Language is like a Box of Chocolates

Language is like a box of chocolates: sometimes you get the same one twice. I don’t doubt that we have all encountered one of these sweet little treats at one time or another. Creamy dark chocolate covering a nice macadamia nut — just like what you expected right? The same as the last one…Wrong, not this time! This one has a gooey caramel center. Surprise! You found the homophone of the candy world.

Of course I’m not here to talk about chocolate, as much as that would please both of us; I’m here to talk about sweet mouthfuls of words with different meanings, despite their identical sounds or spelling. There are a few names for the different types of words I am describing here, so let’s run through them:


Words that are pronounced the same way yet have different spelling. I baked the flour in the shape of a flower; I too, shall walk to number two.


Words with identical spelling but different meanings and possibly pronunciations. With a Spanish accent, you place the accent on a different syllable.


Words with identical spelling but different pronunciation. They are homographs that are not homophones. When you think about it, a minute is really just a minute amount of time.


Last but not least, the oronyms are phrases that sound similar but have different meanings. The obvious ‘I scream for ice cream’ comes to mind.

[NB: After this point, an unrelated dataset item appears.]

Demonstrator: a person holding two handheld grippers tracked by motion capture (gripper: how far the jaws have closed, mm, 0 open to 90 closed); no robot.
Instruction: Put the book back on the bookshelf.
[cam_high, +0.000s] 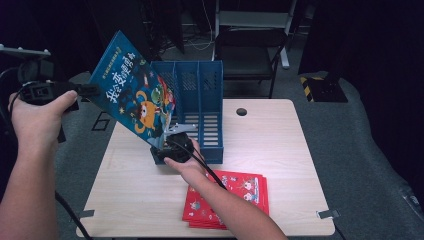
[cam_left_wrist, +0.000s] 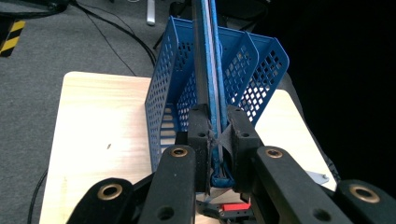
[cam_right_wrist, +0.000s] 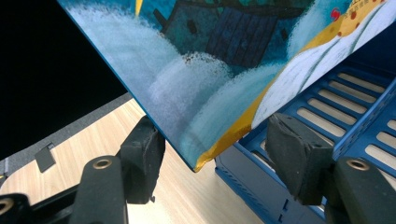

Now it’s okay if you don’t remember all of them and which category they fall under, I simply want to make you aware of them, to bring their existence into clear view. With a little knowledge of these treats you can avoid some awkward moments, and if you’re so inclined even have some fun:

“The toaster gave a toast to the toast that had been toasted, then we dove into the cooked dove. Later I was bored — I needed to find a way to get away, so I digested the food and read the digest, then rose from my seat and smelt the roses. I felt content with the content of my stomach, so proceeded to leave. I left through the entrance; I felt entranced, so I turned left and went down the road. I passed some builders building a building, a man using a saw saw me, I waved. In the distance I could see the sea, and a woman with a tear in her eye, so I decided to tear off some tissue and wipe it away.”

What a muddled and confusing story that is, but fun nonetheless; and there are infinite possibilities. What’s also important to note is that the same issues exist in other languages, take Spanish for example:


Asta – Mast / Hasta – Until

Basta – Enough / Basta – Coarse / Vasta – Vast

Calle – Street / Calle – To silence

Ciento – Hundred / Siento – To feel

Papa – Pope / Papa – Potato


So the fun isn’t limited to English! Of course these can prove to make communicating in a new language a little difficult, but once you learn the ropes you should be able to have a laugh about it. Can you think of others that have come into your conversations? Can you make an interesting story or scenario of your own?